« Le choc des décolonisations » Pierre Vemeren Troisième partie – Suite

« Le choc des décolonisations »

« De la guerre d’Algérie aux printemps arabes »

Pierre Vermeren

Lecture critique

Tous droits réservés

Troisième Partie

« La France, les Français et leurs anciennes colonies » (p,221 à 324)

Suite

       A mes yeux, la mise en lumière de ce courant de pensée très influent, trop influent, pour ne pas dire de propagande repentante et auto-flagellante, de nature idéologique, le plus souvent amarrée à la gauche, une gauche héritière de la gauche des conquêtes coloniales et de l’échec meurtrier de la guerre d’Algérie.
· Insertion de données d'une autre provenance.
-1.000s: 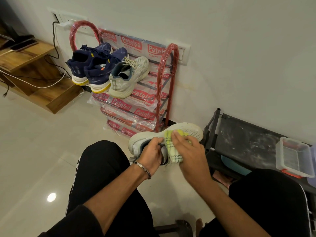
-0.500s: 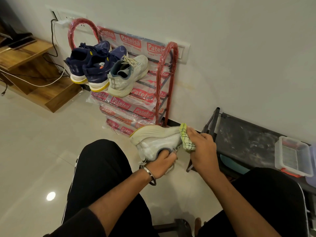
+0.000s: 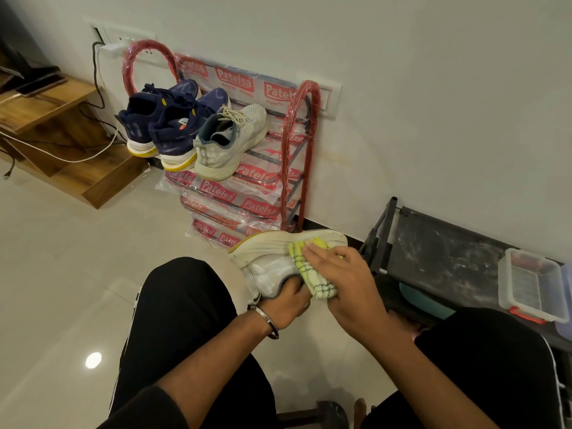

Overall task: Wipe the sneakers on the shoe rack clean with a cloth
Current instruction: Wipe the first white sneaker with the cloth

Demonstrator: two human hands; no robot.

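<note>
A white sneaker (image 3: 272,258) is held sole-up and tilted above the floor between my knees. My left hand (image 3: 284,308) reaches into its opening and grips the heel collar. My right hand (image 3: 349,283) lies with straight fingers on a yellow-green checked cloth (image 3: 312,274), pressing it against the sneaker's side by the sole. Behind stands a red shoe rack (image 3: 301,134) wrapped in printed plastic. On its top shelf rest the other white sneaker (image 3: 229,140) and a pair of navy sneakers (image 3: 167,125).
A low black rack (image 3: 439,252) stands at the right by the wall, bearing a clear plastic box (image 3: 529,286). A wooden unit (image 3: 62,125) with cables sits at the left. The tiled floor (image 3: 77,258) spreads in front; a dark object (image 3: 322,411) lies between my feet.
The sneaker was turned sole-up and my left hand slid into its opening. My right hand left the toe end, and now presses the cloth flat on the side.
</note>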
      « La nouvelle guerre des mémoires après 2000 » (p,233)

       L’auteur donne à nouveau la parole à M.Stora, mais c’est l’évocation de la deuxième guerre civile d’Algérie, celle des années 1990, « Cette terrible guerre sans visage, qui fait 200 000 morts, réactive, dix ans après la guerre civile libanaise (1975-1990), la mémoire des violences et des clivages idéologiques du temps colonial », une guerre encore plus « sans nom » que la première, et cette fois complètement masquée, qui est éclairante, sans partager l’avis de M.Stora sur les élections présidentielles de 2002, avec la surprise Le Pen : « Sans aller jusqu’à estimer, comme Benjamin Stora, que cette situation emprunte directement à la guerre d’Algérie, on ne peut faire l’économie de cette réflexion. » (p,234)
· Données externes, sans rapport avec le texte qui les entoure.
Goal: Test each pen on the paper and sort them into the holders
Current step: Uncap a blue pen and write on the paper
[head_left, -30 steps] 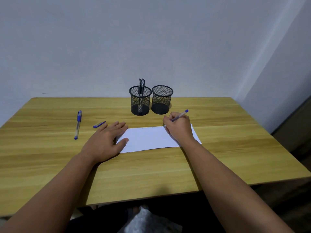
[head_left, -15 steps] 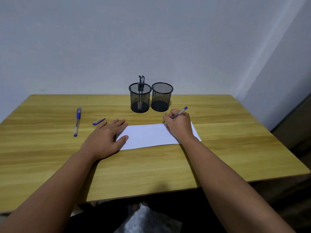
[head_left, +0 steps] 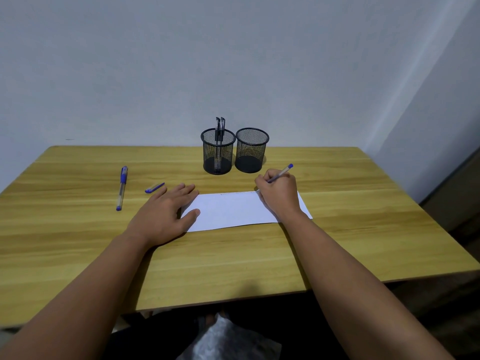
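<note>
Pen in use (head_left: 280, 173): blue, uncapped, pinched in curled fingers of right hand (head_left: 276, 192); tip hidden behind the knuckles, at the far right edge of the paper; back end tilted up and to the right.
Right hand: curled round the pen, heel resting on the paper's right part.
Paper (head_left: 233, 211): white sheet, lying flat on the worktop (head_left: 337, 229) between both hands; faint marks along its far edge (too small to read).
Left hand (head_left: 166, 214): flat, fingers straight and close together, thumb spread onto the paper's left end; pressing down, holding nothing.
Loose cap (head_left: 154, 187): blue, lying on the worktop just beyond the left hand's fingertips, apart from them.
Waiting pen (head_left: 121, 188): blue, capped, lying on the worktop well to the left of the left hand, lengthwise toward the near edge.
Left holder (head_left: 217, 152): black mesh cup, upright at the far middle of the worktop, beyond the paper; two dark pens (head_left: 219, 128) standing in it, upright, side by side.
Right holder (head_left: 251, 150): black mesh cup, upright, just beside the left holder (touching or not, cannot tell); no pen seen above its rim.
Wall (head_left: 233, 61): plain, pale grey, behind the worktop.
</note>
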The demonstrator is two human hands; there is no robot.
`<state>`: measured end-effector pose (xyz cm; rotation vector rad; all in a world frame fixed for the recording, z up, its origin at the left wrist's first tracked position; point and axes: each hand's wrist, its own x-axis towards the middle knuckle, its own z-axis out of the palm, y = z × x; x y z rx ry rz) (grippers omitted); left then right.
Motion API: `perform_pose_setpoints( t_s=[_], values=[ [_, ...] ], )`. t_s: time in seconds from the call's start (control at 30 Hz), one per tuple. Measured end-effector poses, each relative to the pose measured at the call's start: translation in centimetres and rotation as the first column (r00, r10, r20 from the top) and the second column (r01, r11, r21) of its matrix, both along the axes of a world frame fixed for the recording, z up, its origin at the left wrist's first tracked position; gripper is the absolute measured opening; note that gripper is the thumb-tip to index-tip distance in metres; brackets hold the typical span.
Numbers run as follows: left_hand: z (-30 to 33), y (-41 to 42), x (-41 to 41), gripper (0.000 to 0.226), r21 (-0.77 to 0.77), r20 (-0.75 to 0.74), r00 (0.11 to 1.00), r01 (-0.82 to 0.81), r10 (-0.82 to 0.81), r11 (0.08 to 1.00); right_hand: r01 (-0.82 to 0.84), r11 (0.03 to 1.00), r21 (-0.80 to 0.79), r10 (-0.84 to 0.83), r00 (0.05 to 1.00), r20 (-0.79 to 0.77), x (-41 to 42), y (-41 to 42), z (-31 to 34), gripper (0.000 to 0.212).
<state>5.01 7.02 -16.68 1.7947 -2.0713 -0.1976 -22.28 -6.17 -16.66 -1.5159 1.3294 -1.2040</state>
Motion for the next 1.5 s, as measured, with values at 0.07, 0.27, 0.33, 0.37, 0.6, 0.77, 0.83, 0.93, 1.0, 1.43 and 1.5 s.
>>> perform_pose_setpoints(
  t_s=[0.07, 0.27, 0.33, 0.37, 0.6, 0.77, 0.83, 0.93, 1.0, 1.43, 1.5],
  values=[
    [0.0, 0.0, 0.0, 0.072, 0.002, 0.004, 1.000, 0.001, -0.001, 1.000, 0.004, 1.000, 0.012, -0.004, 1.000, 0.006, 0.0, 0.0, -0.1, 0.035],
    [0.1, 0.0, -0.1, 0.074, 0.004, 0.004, 1.000, -0.002, 0.002, 1.000, 0.017, 1.000, -0.006, -0.017, 1.000, -0.009, 0.0, 0.0, -0.1, 0.035],
    [0.1, 0.0, -0.2, 0.074, 0.006, -0.002, 1.000, -0.001, 0.001, 1.000, 0.022, 0.999, -0.036, -0.023, 0.999, -0.027, 0.0, 0.0, 0.0, 0.037],
    [0.1, 0.0, -0.1, 0.074, 0.008, -0.007, 1.000, -0.002, 0.002, 1.000, 0.023, 0.998, -0.050, -0.025, 0.999, -0.038, 0.0, 0.0, 0.0, 0.039],
    [0.0, -0.1, -0.1, 0.073, 0.002, -0.009, 1.000, 0.001, -0.001, 1.000, 0.050, 0.995, -0.086, -0.057, 0.995, -0.085, -0.1, 0.2, 0.1, 0.041],
    [0.0, 0.0, 0.0, 0.074, 0.004, -0.001, 1.000, -0.001, 0.001, 1.000, 0.053, 0.994, -0.098, -0.064, 0.992, -0.107, 0.0, 0.3, 0.2, 0.046],
    [0.1, 0.0, -0.2, 0.075, 0.004, 0.000, 1.000, 0.001, -0.001, 1.000, 0.078, 0.994, -0.082, -0.086, 0.992, -0.088, 0.0, 0.4, 0.4, 0.048],
    [0.2, 0.0, -0.2, 0.075, 0.004, 0.008, 1.000, 0.001, -0.001, 1.000, 0.159, 0.987, -0.035, -0.158, 0.987, 0.032, -0.4, 0.3, 1.0, 0.042],
    [0.2, 0.1, -0.2, 0.075, 0.001, 0.010, 1.000, 0.000, 0.000, 1.000, 0.187, 0.982, -0.011, -0.186, 0.979, 0.088, -0.7, 0.4, 1.4, 0.032],
    [-0.1, 0.0, -0.1, 0.072, 0.007, 0.021, 1.000, 0.007, -0.007, 1.000, 0.082, 0.992, 0.092, -0.106, 0.949, 0.296, -0.4, 0.4, 1.4, 0.050],
    [0.0, 0.0, -0.1, 0.073, 0.012, 0.029, 1.000, 0.007, -0.008, 1.000, 0.040, 0.992, 0.122, -0.074, 0.954, 0.290, -0.5, 0.7, 2.2, 0.046]
  ],
)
       Une réflexion du mémorialiste Stora que je ne partage pas du tout, car une fois de plus, l’historien en question ne fait état d’aucune enquête sérieuse d’opinion sur la question.

      L’auteur souligne à nouveau le rôle des intellectuels issus de la « matrice » algérienne : « Les intellectuels anticolonialistes venus d’Algérie sont très en pointe sur ces débats, notamment au sein des colonnes du Monde. Des activistes comme les Indigènes de la République vont même jusqu’à abolir la distance historique entre la période coloniale et l’actualité française du début du XXIème siècle…. La nouvelle guerre des mémoires est inséparable d’une histoire coloniale dans laquelle les héritiers, voire les témoins  de l’Algérie française, sont les principaux acteurs. » (p,235)

       Toujours le même constat, la quintessence historique de l’Algérie en lieu et place de toutes les autres colonies !

        L’auteur note à juste titre « Des formations politiques durablement marquées, oui, mais toujours par la guerre d’Algérie » (p,235) :

        « Pour les socialistes français, la guerre d’Algérie est le naufrage  qui a emporté la vieille SFIO…avec la réapparition de Mitterrand :

       Le paradoxe est qu’il est porté au pouvoir par la génération d’après-guerre, qui, ignorant son passé, soutient un ancien partisan de l’Algérie Française. La responsabilité de la guerre est pourtant imputable à la classe politique de la IVème République dont il est issu. » (p,236)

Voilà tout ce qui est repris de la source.